▶ What is required:
Whenever the word "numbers" appears in a line of the data below, copy that line.

▶ Available data:
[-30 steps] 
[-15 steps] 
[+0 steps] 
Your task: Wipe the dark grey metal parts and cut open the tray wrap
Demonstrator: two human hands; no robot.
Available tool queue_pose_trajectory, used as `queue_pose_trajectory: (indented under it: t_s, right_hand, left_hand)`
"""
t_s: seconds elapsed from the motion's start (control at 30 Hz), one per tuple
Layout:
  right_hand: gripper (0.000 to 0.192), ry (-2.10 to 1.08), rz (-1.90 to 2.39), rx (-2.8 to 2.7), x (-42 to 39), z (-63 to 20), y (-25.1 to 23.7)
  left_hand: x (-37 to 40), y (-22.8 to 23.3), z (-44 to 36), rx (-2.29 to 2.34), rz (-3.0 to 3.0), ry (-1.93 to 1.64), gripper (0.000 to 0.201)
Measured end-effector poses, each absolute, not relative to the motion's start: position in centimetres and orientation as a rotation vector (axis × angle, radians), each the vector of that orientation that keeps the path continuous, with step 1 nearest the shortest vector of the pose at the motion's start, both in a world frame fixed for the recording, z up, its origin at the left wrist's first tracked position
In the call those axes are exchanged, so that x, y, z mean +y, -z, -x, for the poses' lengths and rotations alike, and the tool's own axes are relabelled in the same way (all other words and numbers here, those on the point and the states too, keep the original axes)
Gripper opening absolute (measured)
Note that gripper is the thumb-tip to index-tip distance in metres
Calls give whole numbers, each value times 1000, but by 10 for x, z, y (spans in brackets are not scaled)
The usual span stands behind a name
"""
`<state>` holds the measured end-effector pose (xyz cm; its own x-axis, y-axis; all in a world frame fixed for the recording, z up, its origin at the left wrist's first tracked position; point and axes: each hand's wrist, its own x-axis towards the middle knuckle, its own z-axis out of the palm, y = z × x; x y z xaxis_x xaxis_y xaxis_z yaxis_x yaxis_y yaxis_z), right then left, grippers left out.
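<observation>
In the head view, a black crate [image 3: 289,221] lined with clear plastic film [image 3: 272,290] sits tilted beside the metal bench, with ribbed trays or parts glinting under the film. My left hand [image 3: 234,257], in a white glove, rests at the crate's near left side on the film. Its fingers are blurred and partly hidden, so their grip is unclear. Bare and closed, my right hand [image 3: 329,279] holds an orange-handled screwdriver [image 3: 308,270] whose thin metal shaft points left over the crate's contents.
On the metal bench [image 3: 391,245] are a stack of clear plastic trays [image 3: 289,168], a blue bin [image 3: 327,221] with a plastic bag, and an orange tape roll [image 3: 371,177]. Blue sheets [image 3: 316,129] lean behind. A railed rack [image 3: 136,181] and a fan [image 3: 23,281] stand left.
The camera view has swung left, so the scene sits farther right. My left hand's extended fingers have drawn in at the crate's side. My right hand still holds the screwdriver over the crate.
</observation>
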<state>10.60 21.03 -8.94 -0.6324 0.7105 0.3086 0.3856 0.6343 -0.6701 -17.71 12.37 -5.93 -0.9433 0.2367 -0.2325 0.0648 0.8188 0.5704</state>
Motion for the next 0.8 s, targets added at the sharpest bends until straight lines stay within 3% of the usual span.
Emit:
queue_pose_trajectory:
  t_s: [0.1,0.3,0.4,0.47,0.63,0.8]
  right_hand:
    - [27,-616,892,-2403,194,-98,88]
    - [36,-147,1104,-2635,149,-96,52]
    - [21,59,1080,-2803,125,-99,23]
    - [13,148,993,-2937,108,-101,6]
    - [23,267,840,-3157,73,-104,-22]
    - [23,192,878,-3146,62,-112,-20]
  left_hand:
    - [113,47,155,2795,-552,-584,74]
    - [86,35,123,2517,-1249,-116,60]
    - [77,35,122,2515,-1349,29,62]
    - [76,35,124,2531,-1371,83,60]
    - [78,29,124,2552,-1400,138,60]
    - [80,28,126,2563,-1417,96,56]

▶ Task result:
In the call those axes are exchanged, so that x, y, z mean +y, -z, -x, for the poses' lengths and rotations alike, and the tool's own axes are relabelled in the same way (all other words and numbers here, those on the point and the states too, keep the original axes)
Calls give whole numbers, each value times 1000, but by 10 for x, z, y (spans in brackets are not scaled)

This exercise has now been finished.